--- Task prompt ---
For this exercise, the lines from the one with "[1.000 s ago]" through the final line of the data below are to be transcribed exactly, and pictures are to be skipped.

--- Data excerpt ---
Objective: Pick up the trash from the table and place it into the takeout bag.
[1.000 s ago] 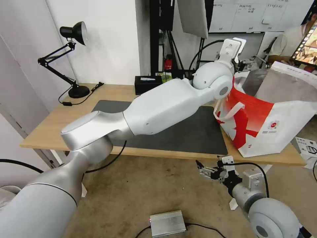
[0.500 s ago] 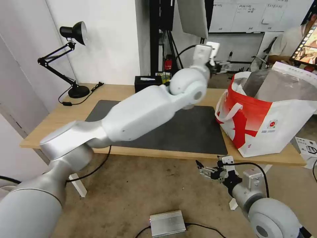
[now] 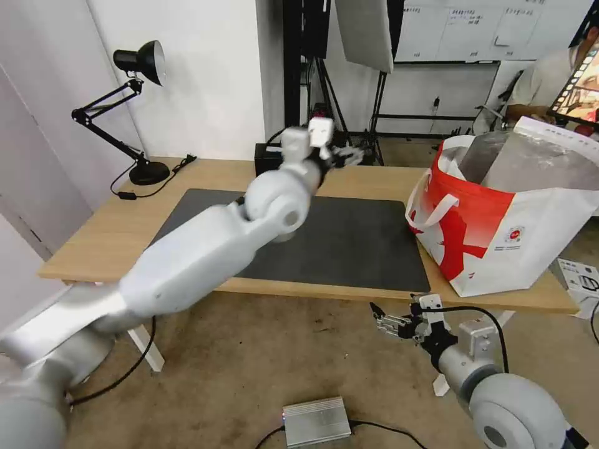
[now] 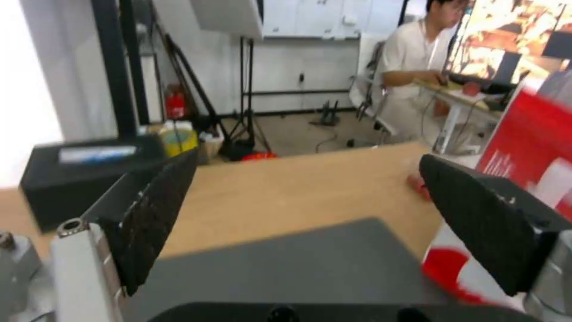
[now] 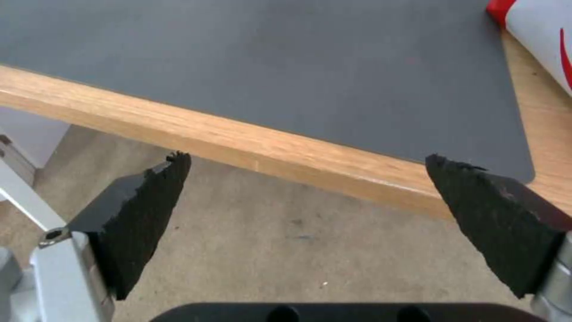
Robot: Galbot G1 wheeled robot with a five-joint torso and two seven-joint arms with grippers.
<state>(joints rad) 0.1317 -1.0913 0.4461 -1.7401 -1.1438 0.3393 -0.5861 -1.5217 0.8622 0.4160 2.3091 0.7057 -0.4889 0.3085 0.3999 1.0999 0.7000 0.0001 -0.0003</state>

--- Output below ---
[1.000 s ago] 
[0.500 s ago] 
[now] 
[now] 
[now] 
Robot: Galbot G1 wheeled robot with a five-joint torso and two seven-joint arms with grippers.
<state>(joints rad) 0.1317 -1.0913 0.4461 -1.7401 -1.1438 0.3393 -0.5861 -1.5217 0.8622 0.4160 2.3091 0.7057 -0.4889 0.3085 0.3999 1.0999 0.7000 0.0001 -0.0003</state>

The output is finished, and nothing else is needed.